Available data —
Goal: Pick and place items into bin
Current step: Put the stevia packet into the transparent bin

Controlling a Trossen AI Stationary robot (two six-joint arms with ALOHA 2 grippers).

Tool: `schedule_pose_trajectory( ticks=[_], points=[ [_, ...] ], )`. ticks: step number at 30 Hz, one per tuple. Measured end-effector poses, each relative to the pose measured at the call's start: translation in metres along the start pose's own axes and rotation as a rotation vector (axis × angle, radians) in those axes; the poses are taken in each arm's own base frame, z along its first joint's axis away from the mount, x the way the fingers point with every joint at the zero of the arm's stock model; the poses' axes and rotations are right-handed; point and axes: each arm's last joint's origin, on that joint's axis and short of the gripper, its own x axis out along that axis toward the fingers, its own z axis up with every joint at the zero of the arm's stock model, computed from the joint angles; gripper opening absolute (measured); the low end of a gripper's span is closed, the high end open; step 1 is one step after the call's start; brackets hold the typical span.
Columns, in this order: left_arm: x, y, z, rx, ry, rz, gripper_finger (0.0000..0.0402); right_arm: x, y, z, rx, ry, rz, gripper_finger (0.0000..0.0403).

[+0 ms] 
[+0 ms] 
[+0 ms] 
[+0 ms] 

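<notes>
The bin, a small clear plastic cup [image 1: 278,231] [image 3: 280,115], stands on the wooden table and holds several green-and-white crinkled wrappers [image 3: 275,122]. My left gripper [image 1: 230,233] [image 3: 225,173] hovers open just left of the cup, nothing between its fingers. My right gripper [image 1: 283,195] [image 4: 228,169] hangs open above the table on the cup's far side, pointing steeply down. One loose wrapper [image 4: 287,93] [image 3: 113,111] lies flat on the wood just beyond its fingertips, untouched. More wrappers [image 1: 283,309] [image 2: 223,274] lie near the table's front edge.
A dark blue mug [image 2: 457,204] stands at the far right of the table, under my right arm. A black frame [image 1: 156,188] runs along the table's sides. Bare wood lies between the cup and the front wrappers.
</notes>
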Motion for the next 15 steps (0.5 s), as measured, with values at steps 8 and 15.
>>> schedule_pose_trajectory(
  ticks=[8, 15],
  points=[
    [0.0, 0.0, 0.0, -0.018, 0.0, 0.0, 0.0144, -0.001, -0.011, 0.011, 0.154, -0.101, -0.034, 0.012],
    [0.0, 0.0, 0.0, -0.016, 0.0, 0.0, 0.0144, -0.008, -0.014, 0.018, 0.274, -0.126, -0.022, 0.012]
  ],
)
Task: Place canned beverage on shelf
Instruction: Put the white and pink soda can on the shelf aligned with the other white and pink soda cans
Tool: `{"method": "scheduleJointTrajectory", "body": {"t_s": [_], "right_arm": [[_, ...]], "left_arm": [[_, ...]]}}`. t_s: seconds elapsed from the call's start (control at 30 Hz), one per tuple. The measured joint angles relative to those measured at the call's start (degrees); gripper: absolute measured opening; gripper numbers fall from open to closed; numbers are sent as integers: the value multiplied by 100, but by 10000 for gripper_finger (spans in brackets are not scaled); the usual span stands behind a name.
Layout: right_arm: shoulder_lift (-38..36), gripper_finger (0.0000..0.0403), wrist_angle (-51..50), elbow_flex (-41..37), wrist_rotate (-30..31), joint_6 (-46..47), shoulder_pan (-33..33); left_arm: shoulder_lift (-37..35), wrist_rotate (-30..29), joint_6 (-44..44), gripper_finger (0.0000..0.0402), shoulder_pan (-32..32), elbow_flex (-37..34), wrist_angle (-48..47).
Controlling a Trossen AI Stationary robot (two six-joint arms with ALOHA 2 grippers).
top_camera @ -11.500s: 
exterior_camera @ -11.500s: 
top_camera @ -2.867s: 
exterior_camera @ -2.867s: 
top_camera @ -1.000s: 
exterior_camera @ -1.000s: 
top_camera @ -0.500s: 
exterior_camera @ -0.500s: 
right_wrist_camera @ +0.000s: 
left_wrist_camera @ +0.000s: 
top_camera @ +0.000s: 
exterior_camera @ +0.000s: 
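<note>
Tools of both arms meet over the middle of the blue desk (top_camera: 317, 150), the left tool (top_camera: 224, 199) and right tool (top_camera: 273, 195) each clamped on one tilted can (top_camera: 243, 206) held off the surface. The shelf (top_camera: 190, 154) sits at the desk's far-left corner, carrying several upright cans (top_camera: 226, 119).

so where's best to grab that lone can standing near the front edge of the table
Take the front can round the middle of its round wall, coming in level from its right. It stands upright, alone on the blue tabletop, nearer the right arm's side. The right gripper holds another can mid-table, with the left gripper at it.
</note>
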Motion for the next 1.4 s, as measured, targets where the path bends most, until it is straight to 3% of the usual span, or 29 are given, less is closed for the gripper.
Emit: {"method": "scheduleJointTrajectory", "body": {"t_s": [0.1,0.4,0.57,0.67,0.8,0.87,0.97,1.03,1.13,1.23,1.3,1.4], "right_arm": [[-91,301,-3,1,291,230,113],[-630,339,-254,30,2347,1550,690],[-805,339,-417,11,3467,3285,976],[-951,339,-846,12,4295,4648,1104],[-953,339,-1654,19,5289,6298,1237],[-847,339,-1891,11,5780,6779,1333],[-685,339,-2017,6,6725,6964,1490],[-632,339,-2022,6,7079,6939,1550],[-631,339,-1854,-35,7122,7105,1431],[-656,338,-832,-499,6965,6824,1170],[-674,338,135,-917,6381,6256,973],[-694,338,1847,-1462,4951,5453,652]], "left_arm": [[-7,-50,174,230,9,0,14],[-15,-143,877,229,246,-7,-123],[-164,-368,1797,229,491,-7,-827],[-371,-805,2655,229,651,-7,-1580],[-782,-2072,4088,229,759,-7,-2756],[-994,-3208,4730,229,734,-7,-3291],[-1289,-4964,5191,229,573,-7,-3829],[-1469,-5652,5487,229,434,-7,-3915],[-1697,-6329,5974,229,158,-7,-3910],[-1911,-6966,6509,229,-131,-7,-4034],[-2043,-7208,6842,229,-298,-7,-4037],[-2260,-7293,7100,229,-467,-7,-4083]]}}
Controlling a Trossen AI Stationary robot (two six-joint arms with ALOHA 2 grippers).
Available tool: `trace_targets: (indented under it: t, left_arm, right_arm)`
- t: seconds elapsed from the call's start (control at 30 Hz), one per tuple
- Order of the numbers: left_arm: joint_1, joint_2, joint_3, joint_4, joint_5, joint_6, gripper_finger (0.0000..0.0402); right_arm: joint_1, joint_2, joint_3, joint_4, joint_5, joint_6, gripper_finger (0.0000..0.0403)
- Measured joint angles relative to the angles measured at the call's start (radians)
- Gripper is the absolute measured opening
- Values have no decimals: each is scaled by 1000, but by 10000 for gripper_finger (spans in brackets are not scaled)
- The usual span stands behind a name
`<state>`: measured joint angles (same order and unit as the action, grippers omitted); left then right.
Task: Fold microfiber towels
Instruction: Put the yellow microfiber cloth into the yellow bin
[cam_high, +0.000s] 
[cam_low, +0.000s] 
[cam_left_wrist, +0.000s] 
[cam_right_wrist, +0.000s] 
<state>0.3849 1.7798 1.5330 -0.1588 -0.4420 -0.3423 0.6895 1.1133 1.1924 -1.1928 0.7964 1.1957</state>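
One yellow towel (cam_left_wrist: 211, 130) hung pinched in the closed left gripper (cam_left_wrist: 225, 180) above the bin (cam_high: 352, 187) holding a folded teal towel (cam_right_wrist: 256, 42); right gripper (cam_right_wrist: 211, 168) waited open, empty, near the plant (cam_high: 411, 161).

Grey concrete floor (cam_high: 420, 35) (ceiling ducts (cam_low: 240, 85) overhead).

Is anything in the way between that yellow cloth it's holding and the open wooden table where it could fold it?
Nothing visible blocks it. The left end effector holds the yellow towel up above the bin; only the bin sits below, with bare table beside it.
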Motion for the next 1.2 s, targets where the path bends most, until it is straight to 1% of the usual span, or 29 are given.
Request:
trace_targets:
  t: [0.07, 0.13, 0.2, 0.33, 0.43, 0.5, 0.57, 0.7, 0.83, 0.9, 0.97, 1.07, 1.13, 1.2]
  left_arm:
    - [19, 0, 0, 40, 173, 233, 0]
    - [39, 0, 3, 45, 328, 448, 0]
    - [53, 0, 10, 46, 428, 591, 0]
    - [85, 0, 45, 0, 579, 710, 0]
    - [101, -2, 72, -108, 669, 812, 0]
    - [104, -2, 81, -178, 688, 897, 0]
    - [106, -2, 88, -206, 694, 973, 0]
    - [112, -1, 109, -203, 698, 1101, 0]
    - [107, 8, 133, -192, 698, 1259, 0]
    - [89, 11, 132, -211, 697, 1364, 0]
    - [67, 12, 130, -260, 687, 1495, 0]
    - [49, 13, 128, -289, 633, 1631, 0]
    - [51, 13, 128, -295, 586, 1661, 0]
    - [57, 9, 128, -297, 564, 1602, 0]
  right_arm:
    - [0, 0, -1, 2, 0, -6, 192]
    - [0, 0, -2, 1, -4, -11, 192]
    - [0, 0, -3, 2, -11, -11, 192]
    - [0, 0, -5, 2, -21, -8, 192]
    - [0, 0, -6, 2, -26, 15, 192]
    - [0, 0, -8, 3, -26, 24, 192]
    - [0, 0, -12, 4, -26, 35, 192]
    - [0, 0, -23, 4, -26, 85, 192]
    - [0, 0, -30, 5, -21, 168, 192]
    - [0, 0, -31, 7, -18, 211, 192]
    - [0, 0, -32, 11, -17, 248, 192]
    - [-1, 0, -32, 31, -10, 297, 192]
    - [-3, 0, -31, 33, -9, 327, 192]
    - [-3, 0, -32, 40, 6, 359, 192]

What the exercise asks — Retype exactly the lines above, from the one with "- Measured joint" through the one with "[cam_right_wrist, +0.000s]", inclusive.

Answer box —
- Measured joint angles relative to the angles measured at the call's start (radians)
- Gripper is the absolute measured opening
- Values have no decimals: each is scaled by 1000, but by 10000 for gripper_finger (spans in brackets are not scaled)
- The usual span stands behind a name
`<state>`: measured joint angles (same order and unit as the action, grippers omitted); left then right.
Task: Fold microfiber towels
Instruction: Put the yellow microfiber cloth into the yellow bin
[cam_high, +0.000s] 
[cam_low, +0.000s] 
[cam_left_wrist, +0.000s] 
[cam_right_wrist, +0.000s] 

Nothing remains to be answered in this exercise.